Said Kgomoeswana: “If all of us sitting here can say ‘I have a black dentist, a black gynaecologist, a black architect, a black electrician, a black plumber… I buy my groceries from a black-owned supermarket; I buy my car from a black-owned dealership; I watch movies by black directors…’ (then we will start to see real transformation).”
This, he said, is how black people would achieve self-reliance, instead of waiting for corporations to put them in managerial positions in order to comply with a broad-based black economic empowerment (BBBEE) scorecard.
Standing in the way of creating this environment, he said, is a lack of black consciousness among black people and a tendency of wanting to distance themselves from poverty (and the black people associated with it) once they themselves had been elevated through affirmative action. Employment equity would be much more effective once those in higher positions realise they have a responsibility to achieve the transformation agenda, first, at a personal level, and then at an organisational level, he said.

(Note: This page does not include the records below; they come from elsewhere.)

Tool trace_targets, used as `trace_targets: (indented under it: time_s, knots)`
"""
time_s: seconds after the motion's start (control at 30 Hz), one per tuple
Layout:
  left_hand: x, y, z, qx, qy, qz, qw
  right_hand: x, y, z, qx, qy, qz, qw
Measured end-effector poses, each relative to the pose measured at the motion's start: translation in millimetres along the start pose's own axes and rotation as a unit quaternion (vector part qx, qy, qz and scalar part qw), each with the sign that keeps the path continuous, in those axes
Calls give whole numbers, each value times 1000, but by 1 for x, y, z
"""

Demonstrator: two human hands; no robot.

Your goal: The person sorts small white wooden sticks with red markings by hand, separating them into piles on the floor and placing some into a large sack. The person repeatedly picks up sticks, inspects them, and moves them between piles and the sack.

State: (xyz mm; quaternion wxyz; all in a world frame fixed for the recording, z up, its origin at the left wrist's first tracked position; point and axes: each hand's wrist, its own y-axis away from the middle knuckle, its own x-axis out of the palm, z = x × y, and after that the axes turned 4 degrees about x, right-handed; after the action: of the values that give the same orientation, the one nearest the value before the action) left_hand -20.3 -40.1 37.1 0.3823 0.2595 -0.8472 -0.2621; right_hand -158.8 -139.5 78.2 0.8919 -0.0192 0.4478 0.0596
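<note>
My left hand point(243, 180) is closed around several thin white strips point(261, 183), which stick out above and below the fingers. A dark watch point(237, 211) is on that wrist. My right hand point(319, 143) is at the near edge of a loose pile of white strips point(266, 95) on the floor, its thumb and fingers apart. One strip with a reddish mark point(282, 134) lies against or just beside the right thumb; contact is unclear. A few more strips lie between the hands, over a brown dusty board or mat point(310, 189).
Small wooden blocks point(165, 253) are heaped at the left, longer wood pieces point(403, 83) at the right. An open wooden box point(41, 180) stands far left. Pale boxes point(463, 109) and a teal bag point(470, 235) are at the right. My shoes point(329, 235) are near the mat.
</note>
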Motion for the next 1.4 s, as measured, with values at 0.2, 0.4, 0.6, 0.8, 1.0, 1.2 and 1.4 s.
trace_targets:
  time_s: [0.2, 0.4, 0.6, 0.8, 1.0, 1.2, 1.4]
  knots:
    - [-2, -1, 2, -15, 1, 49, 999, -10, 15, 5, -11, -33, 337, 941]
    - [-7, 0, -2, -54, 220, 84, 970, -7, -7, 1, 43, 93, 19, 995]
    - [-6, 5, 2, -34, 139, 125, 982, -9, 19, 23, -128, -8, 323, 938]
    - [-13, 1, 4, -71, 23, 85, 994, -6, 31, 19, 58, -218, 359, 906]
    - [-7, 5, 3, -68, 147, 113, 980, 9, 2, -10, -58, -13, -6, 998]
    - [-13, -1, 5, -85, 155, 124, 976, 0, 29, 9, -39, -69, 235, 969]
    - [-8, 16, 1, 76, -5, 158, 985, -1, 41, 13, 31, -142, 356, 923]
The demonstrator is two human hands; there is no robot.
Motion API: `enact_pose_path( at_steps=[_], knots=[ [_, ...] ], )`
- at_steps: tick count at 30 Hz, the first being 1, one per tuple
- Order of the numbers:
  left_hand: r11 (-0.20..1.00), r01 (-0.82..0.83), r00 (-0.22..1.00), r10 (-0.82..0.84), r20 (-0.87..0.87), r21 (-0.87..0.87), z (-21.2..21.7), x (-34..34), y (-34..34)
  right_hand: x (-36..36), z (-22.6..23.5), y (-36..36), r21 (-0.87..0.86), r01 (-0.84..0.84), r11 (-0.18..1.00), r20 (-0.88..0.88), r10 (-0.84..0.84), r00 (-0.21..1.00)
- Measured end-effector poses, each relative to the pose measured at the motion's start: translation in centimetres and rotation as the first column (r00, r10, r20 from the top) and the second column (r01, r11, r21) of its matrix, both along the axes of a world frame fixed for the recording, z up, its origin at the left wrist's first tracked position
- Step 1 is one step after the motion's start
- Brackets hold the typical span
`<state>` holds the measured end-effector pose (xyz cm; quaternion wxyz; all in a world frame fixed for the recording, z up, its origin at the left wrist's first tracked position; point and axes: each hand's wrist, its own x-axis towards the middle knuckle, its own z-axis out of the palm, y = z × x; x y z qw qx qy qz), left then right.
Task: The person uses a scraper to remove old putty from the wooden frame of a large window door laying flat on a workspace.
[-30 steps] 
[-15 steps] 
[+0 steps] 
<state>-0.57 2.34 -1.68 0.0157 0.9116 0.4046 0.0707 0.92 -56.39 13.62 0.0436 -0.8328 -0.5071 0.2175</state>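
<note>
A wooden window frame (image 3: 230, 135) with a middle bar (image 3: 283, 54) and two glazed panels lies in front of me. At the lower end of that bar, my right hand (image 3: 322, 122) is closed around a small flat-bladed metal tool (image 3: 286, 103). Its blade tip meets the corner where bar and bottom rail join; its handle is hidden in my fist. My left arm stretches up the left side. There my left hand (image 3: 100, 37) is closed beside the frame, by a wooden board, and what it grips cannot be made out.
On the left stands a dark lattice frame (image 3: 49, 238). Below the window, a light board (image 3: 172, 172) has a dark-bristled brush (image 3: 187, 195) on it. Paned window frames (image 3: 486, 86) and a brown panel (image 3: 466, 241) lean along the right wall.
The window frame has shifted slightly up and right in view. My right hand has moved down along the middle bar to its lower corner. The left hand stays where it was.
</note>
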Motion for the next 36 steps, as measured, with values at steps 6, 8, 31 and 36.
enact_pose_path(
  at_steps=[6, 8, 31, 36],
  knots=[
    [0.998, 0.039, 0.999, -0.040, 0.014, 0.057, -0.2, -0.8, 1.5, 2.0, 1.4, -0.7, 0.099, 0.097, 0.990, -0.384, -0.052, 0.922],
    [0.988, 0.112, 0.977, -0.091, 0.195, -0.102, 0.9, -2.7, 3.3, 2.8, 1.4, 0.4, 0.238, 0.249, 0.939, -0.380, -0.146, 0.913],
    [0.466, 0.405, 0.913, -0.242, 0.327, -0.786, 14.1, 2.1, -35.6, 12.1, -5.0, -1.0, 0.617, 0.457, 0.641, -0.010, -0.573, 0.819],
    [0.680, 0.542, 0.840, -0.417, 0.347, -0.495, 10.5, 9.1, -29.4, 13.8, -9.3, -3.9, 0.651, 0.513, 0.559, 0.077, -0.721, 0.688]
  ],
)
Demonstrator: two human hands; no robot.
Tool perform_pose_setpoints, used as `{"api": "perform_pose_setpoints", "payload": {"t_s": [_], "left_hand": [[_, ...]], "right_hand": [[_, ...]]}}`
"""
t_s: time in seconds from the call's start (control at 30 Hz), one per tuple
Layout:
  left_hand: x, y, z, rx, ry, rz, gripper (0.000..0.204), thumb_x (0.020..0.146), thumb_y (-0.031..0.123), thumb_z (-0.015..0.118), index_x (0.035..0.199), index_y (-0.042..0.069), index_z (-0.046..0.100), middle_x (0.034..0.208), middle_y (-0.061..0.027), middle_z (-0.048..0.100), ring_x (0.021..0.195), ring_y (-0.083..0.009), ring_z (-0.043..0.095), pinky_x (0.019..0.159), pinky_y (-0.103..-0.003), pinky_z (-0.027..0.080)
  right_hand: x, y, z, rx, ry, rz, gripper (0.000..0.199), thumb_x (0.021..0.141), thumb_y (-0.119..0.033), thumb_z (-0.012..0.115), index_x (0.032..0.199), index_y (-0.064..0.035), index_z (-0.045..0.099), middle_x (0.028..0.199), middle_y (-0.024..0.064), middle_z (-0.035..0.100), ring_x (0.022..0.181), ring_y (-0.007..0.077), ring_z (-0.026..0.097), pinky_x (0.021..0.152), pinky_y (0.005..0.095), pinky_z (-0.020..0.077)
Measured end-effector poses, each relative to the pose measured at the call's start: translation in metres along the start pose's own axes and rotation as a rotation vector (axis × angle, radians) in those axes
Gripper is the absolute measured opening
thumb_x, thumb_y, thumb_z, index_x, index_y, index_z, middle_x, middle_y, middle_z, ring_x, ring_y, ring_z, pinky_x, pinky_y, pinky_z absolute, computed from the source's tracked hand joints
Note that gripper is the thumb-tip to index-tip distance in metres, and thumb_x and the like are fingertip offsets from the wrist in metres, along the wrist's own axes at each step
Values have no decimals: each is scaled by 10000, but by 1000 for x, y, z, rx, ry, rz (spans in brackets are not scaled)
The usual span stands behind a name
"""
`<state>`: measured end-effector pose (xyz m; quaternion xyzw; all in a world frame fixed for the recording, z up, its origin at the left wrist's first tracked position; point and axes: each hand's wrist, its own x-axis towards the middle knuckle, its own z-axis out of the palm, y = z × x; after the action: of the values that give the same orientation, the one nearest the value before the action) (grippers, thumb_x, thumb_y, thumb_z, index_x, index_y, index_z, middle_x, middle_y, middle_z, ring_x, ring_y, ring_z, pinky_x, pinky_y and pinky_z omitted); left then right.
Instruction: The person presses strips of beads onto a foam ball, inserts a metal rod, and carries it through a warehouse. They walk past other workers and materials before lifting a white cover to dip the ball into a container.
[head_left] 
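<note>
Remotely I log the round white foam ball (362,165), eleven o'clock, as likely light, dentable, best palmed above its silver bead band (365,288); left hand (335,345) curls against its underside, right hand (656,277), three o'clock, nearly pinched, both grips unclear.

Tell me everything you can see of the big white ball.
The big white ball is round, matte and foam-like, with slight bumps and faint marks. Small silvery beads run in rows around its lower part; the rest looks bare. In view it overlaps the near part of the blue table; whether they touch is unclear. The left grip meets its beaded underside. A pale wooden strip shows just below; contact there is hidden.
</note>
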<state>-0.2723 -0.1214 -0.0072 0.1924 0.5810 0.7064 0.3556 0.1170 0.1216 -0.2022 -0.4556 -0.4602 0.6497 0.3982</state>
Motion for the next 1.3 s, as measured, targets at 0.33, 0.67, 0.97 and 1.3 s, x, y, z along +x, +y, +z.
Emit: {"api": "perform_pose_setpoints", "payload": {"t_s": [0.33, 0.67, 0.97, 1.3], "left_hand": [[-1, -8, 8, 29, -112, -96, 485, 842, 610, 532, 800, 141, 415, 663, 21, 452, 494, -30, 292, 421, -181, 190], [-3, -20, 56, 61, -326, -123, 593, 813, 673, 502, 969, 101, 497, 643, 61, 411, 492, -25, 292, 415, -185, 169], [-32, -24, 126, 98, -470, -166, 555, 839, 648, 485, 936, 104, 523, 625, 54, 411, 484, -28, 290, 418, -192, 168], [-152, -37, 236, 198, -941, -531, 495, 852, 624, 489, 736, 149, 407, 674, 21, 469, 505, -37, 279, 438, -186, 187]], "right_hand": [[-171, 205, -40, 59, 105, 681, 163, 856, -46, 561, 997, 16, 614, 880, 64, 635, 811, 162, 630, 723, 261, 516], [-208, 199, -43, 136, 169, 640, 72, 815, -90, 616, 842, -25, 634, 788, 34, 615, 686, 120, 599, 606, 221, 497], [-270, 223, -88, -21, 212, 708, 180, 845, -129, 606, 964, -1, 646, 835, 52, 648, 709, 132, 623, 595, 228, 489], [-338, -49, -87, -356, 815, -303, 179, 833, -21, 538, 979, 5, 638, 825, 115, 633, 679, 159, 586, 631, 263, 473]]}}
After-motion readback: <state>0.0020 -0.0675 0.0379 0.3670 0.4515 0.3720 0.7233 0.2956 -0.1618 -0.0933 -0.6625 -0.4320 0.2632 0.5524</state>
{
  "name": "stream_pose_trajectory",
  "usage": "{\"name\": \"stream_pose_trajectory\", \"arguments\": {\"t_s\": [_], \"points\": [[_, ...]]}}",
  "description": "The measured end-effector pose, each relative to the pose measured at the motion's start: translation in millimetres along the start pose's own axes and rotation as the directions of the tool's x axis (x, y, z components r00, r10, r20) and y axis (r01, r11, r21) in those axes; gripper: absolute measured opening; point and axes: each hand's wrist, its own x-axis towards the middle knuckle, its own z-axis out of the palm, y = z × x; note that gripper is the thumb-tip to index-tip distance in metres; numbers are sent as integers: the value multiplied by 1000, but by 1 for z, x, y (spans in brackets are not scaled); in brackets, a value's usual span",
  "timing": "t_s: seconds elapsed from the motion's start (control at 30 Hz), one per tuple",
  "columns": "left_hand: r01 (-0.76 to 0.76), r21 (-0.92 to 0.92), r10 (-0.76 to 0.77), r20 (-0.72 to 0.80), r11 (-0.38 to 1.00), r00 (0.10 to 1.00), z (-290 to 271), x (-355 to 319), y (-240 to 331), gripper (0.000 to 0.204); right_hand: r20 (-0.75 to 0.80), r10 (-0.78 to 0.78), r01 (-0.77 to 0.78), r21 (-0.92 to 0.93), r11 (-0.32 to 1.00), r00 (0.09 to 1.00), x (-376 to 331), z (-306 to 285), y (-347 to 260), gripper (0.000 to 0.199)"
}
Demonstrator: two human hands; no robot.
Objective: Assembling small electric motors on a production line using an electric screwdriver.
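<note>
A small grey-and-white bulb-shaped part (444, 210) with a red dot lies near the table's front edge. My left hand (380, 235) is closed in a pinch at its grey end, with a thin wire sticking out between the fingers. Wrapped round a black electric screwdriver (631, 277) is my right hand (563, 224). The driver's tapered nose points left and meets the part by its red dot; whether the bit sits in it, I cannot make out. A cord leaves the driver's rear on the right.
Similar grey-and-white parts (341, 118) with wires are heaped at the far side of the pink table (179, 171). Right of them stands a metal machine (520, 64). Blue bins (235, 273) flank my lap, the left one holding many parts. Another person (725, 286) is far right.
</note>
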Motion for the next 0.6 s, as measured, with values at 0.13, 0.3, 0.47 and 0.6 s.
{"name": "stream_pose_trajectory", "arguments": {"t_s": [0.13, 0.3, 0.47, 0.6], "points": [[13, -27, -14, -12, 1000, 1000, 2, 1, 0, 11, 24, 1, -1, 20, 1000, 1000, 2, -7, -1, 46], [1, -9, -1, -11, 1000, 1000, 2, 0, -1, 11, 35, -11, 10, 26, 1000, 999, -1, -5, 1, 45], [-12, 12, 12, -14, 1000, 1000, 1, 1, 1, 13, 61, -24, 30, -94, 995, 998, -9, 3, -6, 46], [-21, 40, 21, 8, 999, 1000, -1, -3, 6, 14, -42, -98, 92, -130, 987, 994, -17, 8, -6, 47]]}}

“The starting point for black consciousness is self-reliance. The starting point for the BEE scorecard is compliance (which can be manipulated). You will only be respected by white corporates in South Africa when you can prove that you can do your own thing,” he said.
Another hard-hitting example he made was that of how many black people are counted as being middle class only because of their spending power, and not because of the assets they have.
Said Kgomoeswana: “This country was built on the foundations of a thriving gold mining sector. But how many people in this room own an ounce of gold in the form of a Krugerrand, worth around R15 000? I don’t mean to be offensive, but many more of us will have 15-year-old Glenfiddich in our cupboards instead. Can you imagine if 40 million black South Africans each owned an ounce of gold? Then you can start a bank.”
The ‘buy black’ app
Chairperson of BMF Sandton Tshepo Marumule said his branch is already working on an app to make it easier for those who want to ‘buy black’. The app will tell people where to find black plumbers, doctors, electricians and others, and allow consumers to rate the service received.
“It’s something we’ve been working on after hearing people who have said they want to buy from black people but can’t because they are either too far, or simply because they cannot find them. If we leverage the collective buying power of black people then perhaps we can start seeing real transformation. Because BEE has proven to have failed for the last 21 years.”